- _What needs to be done_
If a line in the entries below includes "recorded", pick it out and copy it.

START Data to process

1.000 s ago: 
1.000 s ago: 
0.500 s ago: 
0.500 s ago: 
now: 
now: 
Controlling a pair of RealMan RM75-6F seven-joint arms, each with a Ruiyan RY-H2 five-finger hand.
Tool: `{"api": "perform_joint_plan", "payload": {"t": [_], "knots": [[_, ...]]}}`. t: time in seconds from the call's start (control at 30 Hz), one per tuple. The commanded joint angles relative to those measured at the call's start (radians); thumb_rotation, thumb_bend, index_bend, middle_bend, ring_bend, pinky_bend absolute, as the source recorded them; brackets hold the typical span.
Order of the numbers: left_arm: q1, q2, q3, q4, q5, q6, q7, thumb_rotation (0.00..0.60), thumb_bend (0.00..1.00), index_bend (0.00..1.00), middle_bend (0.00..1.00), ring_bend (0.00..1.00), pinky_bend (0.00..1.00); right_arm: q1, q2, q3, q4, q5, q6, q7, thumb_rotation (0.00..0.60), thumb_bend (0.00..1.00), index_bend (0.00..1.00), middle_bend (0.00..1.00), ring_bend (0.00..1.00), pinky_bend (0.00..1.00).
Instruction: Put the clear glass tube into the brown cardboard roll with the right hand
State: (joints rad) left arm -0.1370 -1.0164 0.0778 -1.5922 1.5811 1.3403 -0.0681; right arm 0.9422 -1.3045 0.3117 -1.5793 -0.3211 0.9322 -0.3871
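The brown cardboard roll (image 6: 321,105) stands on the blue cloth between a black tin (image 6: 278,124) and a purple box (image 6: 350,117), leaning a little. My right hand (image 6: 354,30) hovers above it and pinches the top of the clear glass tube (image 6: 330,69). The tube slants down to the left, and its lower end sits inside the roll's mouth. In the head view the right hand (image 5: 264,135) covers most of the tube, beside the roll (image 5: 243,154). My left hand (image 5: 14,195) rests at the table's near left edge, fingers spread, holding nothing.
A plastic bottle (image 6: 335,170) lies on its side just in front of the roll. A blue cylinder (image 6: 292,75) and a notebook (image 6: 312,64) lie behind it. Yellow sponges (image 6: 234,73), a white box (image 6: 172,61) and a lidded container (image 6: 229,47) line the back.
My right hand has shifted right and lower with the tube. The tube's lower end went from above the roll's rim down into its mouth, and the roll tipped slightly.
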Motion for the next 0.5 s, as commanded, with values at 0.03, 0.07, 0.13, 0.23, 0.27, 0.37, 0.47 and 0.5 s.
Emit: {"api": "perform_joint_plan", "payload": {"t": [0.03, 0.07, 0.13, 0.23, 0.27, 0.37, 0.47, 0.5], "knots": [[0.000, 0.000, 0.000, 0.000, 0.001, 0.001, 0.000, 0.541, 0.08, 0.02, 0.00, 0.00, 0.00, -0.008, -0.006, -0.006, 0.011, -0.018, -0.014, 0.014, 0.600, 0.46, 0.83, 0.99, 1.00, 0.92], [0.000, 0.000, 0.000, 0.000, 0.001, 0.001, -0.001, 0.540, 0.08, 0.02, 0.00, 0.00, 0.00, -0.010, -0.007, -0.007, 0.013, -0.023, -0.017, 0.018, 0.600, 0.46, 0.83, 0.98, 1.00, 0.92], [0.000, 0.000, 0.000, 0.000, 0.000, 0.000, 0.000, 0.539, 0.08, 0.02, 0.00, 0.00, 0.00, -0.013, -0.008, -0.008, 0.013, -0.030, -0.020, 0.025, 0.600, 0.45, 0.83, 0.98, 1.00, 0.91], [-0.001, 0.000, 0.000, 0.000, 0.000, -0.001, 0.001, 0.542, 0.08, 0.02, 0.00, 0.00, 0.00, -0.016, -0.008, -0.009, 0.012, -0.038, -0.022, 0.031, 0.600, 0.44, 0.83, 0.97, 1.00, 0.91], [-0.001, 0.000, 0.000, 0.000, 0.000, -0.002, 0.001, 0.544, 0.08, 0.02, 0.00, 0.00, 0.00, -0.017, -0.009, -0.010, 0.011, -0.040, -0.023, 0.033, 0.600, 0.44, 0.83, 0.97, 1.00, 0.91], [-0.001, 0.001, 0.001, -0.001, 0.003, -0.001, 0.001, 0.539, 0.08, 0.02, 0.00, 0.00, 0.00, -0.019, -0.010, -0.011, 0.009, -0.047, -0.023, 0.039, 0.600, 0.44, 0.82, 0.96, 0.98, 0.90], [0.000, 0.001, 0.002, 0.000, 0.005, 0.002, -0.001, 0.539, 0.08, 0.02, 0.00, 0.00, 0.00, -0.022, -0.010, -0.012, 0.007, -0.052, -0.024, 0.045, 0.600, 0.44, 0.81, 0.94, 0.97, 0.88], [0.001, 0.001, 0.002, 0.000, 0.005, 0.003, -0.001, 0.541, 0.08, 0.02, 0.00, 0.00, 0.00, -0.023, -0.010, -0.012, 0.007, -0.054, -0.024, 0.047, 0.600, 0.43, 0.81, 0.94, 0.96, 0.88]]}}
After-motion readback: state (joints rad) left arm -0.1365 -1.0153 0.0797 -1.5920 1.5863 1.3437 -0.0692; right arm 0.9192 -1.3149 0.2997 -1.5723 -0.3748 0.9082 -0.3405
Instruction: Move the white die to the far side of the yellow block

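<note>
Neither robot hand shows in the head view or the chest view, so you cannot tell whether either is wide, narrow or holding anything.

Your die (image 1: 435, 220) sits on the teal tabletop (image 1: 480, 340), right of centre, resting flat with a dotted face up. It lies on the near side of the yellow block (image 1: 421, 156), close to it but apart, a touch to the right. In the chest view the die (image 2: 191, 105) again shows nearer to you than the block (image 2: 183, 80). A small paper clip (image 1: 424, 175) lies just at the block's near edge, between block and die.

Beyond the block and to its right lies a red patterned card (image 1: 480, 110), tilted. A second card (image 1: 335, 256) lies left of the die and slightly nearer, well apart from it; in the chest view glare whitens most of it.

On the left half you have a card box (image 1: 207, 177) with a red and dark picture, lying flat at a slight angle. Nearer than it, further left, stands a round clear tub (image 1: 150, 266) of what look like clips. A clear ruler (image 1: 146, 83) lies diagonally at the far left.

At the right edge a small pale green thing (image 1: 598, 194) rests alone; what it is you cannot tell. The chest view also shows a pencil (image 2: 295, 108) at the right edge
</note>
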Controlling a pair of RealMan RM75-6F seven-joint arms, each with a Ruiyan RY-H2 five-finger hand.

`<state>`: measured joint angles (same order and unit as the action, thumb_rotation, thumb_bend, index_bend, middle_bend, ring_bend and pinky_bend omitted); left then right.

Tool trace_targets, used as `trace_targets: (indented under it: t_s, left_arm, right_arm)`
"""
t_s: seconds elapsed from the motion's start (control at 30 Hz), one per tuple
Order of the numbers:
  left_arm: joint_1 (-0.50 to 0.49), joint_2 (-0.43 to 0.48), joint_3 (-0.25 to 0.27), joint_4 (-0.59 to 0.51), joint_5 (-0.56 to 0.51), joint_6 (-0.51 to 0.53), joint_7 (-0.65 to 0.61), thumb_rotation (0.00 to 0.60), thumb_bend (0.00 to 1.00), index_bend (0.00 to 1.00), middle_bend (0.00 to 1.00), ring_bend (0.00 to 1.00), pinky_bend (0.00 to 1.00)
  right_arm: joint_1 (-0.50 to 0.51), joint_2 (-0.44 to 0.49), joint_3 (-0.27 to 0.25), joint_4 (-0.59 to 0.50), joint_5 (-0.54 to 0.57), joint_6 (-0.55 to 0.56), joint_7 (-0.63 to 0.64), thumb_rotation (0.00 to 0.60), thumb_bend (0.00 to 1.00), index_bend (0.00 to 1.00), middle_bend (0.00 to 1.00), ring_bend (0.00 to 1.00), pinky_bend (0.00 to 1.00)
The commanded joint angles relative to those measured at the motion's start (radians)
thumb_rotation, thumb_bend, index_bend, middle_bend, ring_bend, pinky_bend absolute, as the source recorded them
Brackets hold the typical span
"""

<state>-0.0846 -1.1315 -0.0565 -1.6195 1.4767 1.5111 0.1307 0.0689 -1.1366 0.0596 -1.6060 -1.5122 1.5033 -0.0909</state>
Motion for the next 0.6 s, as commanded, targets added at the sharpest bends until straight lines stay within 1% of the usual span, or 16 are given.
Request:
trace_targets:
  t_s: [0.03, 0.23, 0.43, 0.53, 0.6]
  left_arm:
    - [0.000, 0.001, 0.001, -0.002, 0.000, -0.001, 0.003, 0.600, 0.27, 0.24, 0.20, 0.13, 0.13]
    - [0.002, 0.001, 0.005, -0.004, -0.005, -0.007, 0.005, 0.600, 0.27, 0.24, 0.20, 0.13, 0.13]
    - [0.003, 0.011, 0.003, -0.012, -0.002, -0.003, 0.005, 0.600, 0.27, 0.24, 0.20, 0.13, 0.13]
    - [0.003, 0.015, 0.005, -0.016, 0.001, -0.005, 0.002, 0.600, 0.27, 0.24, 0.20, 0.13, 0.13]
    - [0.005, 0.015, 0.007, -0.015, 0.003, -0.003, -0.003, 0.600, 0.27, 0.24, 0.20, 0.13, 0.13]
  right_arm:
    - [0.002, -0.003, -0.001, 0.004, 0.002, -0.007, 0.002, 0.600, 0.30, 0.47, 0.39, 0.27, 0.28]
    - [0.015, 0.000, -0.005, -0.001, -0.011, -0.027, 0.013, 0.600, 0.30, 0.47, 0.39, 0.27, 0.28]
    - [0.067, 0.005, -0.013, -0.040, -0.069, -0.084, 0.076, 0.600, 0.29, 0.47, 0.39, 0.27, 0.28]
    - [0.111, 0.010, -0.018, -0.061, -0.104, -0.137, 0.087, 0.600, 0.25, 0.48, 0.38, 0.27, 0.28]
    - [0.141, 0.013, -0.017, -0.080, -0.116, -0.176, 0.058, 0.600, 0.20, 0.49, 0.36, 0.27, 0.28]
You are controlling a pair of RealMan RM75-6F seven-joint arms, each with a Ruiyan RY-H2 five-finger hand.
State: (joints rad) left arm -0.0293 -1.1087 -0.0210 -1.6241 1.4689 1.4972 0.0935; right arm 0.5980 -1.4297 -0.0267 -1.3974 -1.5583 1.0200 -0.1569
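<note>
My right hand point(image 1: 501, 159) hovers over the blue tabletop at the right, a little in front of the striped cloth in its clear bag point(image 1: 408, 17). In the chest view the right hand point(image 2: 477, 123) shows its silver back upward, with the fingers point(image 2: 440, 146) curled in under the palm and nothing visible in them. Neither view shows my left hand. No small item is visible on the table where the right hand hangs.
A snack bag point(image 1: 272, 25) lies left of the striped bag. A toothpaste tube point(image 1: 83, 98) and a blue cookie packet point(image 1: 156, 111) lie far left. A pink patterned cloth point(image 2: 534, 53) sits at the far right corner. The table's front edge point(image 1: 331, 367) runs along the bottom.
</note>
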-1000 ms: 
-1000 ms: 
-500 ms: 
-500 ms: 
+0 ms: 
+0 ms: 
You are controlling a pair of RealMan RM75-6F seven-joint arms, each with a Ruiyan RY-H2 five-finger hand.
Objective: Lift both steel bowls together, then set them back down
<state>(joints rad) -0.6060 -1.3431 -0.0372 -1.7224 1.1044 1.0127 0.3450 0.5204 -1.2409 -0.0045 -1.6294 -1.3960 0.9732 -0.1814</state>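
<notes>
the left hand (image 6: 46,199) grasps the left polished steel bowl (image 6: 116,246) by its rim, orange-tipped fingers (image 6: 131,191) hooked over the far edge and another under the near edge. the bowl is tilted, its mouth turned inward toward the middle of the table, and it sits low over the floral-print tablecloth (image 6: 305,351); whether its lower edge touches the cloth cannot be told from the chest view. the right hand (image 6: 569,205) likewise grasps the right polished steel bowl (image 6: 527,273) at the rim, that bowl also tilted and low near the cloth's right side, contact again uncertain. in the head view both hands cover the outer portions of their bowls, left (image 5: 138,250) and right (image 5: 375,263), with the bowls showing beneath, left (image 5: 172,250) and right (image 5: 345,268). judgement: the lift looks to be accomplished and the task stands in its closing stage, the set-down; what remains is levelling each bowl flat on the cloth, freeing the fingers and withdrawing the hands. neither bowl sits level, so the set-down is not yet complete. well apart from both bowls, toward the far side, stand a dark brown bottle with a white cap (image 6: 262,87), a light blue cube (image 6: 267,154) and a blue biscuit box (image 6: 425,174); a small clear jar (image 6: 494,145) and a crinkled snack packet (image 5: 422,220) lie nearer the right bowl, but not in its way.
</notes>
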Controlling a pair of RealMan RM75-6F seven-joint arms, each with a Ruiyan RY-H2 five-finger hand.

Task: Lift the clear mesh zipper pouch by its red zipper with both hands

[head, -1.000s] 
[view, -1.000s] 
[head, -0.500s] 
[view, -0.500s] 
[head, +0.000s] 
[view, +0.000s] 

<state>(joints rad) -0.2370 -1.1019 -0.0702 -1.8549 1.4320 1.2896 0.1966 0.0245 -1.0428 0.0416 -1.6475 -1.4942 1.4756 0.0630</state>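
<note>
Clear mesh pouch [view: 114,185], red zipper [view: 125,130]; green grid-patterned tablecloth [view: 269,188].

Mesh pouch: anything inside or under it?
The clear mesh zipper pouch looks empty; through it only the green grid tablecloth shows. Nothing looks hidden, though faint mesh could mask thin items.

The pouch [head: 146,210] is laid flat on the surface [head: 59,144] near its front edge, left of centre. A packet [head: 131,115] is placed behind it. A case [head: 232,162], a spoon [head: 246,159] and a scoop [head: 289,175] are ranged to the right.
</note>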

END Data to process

- _Answer to the exercise_
Tool: `{"api": "perform_joint_plan", "payload": {"t": [_], "knots": [[_, ...]]}}`. t: time in seconds from the call's start (control at 30 Hz), one per tuple. The commanded joint angles relative to those measured at the call's start (radians); thumb_rotation, thumb_bend, index_bend, middle_bend, ring_bend, pinky_bend absolute, as the source recorded them; brackets hold the typical span.
thumb_rotation, thumb_bend, index_bend, middle_bend, ring_bend, pinky_bend absolute, as the source recorded them

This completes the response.